In other words, he is a bum. The politically-correct term used to be homeless, now replaced with “transient community,” a group whose profile is on the rise with a Republican in the White House. A revisiting of the issues is, therefore, in order.
There are, of course, people who find themselves down and out due to circumstances, accident, or illness. This group, however, is looking to recover a responsible life. The politically-correct homeless, on the other hand, are generally looking to avoid work, which can be verified by requesting them to perform a small task in return for a handout. It was inevitable that this group would become a constituency of the left.
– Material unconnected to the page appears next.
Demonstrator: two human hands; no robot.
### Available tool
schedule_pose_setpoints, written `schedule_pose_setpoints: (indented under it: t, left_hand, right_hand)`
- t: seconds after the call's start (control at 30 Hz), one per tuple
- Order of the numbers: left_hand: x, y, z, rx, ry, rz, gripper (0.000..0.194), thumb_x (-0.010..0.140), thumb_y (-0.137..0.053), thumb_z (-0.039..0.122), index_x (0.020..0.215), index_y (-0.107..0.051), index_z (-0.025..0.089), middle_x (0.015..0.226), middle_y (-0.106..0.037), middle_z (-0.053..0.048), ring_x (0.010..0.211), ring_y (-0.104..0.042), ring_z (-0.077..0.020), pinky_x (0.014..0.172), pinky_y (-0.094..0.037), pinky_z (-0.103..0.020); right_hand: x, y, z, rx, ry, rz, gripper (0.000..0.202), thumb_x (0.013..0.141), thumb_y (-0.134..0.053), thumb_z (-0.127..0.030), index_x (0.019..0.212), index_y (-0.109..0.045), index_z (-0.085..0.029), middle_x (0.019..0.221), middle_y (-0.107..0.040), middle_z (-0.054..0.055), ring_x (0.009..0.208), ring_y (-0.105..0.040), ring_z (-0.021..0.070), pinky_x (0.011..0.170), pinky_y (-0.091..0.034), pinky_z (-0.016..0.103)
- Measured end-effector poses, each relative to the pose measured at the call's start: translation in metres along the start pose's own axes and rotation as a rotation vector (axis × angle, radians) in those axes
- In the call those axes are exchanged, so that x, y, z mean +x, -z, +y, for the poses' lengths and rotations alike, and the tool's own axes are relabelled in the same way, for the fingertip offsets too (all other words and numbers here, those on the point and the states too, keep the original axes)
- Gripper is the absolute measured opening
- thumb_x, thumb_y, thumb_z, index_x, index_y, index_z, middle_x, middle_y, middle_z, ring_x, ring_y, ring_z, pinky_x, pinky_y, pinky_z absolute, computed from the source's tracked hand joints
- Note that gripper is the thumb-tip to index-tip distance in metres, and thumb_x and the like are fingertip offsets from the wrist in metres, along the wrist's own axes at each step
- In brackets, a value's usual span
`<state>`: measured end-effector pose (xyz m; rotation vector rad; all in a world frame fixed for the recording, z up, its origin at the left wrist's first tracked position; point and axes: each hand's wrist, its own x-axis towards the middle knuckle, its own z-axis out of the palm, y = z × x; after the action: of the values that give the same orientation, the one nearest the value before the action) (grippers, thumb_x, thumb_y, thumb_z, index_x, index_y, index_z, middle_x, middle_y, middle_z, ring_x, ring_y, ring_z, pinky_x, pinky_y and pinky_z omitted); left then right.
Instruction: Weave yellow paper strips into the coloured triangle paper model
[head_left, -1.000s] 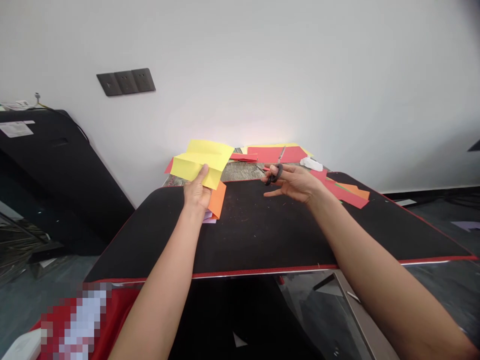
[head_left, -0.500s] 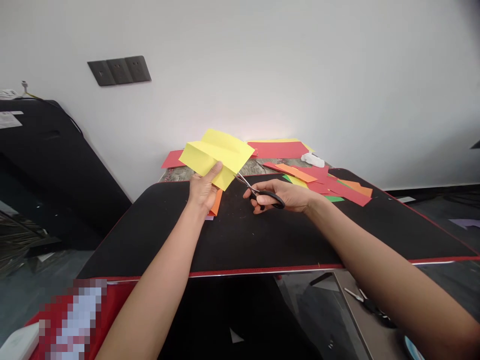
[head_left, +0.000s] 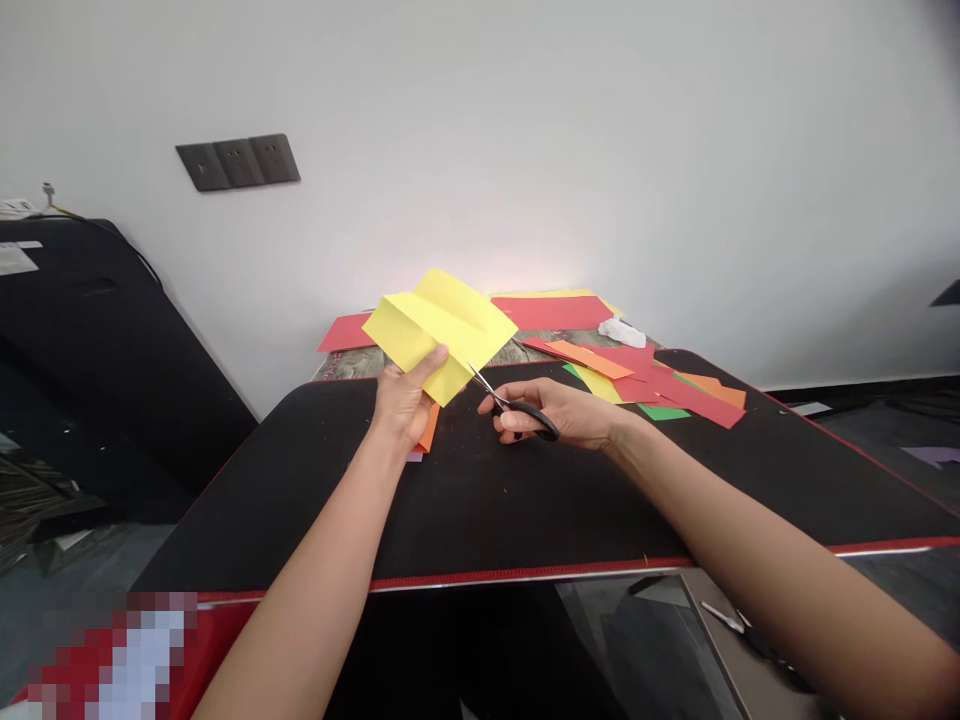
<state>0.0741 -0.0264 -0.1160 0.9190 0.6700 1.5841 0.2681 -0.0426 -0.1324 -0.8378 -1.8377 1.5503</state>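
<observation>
A creased sheet of yellow paper (head_left: 450, 320) is pinched in my left hand (head_left: 406, 402), thumb on top, raised above the black mat. My right hand (head_left: 536, 412) grips a pair of black-handled scissors (head_left: 534, 420). Their blades point up and left at the paper's lower right edge; whether they touch it I cannot tell. Below my left hand, an orange folded paper (head_left: 429, 430) shows in part, with a bit of light purple under it.
Red, orange, yellow and green paper strips (head_left: 694, 395) overlap at the mat's right rear. A crumpled white tissue (head_left: 622, 333) and red paper (head_left: 551, 311) lie near the wall. The black mat (head_left: 480, 520) has a red stitched edge.
The yellow paper has tilted slightly and sits a little lower and further right in view. The scissors have shifted slightly left and down. The whole view has shifted a little.
</observation>
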Motion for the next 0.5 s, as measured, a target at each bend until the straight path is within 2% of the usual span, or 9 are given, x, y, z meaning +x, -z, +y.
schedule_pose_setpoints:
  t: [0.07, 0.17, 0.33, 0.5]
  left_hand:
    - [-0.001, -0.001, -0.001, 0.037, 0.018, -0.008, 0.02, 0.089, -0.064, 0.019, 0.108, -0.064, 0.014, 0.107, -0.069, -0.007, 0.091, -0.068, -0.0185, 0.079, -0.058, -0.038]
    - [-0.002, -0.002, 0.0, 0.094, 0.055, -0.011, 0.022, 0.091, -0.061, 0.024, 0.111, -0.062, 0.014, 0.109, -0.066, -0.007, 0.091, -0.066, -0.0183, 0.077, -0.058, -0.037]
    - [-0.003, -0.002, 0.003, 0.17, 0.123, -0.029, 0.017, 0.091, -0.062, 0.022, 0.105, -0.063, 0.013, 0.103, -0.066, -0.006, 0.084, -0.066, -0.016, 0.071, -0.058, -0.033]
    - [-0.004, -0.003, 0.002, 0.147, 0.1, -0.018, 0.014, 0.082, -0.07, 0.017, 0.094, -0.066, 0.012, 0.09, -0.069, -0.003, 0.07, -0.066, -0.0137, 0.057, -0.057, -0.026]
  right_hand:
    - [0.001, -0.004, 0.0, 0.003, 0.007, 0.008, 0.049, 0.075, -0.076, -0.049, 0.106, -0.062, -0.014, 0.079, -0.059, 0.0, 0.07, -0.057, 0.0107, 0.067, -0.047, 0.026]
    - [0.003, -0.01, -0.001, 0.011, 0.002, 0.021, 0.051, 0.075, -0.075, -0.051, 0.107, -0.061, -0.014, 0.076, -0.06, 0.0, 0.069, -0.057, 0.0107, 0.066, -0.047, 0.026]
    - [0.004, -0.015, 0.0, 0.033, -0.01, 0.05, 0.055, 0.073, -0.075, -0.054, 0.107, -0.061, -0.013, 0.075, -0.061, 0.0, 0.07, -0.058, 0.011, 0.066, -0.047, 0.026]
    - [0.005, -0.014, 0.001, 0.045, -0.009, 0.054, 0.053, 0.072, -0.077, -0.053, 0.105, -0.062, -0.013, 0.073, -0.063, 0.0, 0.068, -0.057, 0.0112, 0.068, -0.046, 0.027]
The left believes that a society based on free enterprise and personal responsibility is inherently unjust because some people do better than others. The homeless give the left a megaphone to make this point, a victim group through whose plight Capitalist America can be denounced. During the Reagan years, Mitch Snyder and other activists raised the volume to levels of stridency seldom, if ever, equaled. The press also loved the issue, and the accounts would lead one to believe that during the 80s the nation was some vast soup kitchen. But the reasons people wind up on the street are many and varied.
Whatever one thinks of the deinstitutionalization of mental facilities, it can’t be denied that this move allowed certifiable nut cases to roam far and wide, something that can be verified within three blocks of my house in mid-town Sacramento. These people are not talking into head-set cell phones.
Whatever one thinks of the war on drugs or the issue of legalization, it can’t be denied that drug use and excessive drinking destroy personal responsibility. This is now called “substance abuse,” but in reality many of these people are simply drunks, cranksters, or junkies. They steal things to support their habit--bicycles, hoses, even potted plants. This can be verified by police reports in my possession.
Not far from my house is Loaves and Fishes, a vast service center where the homeless can get meals, clothes, showers, and even do their laundry. They flock there, verifying the law of supply and demand. If you build it, they will come, another reason the transient community is growing here, though a local publication blames it on, yes, “unbridled capitalism.”
Members of the transient community are still held to be victims with the right to have their basic needs provided by other people. The government must, therefore, step in and build more facilities. When those in the working community are less than worshipful about footing the bill, they are held to be greedy and callous. They are also supposedly making the problem worse by living in the central city, taking up valuable space that could be used by the transient community or the unemployed carnival workers who can now pass for “hipsters.” This is called “gentrification,” which has replaced “white flight.”
We will be hearing more of this rhetoric, but there is no reason for the working community to give it any credence.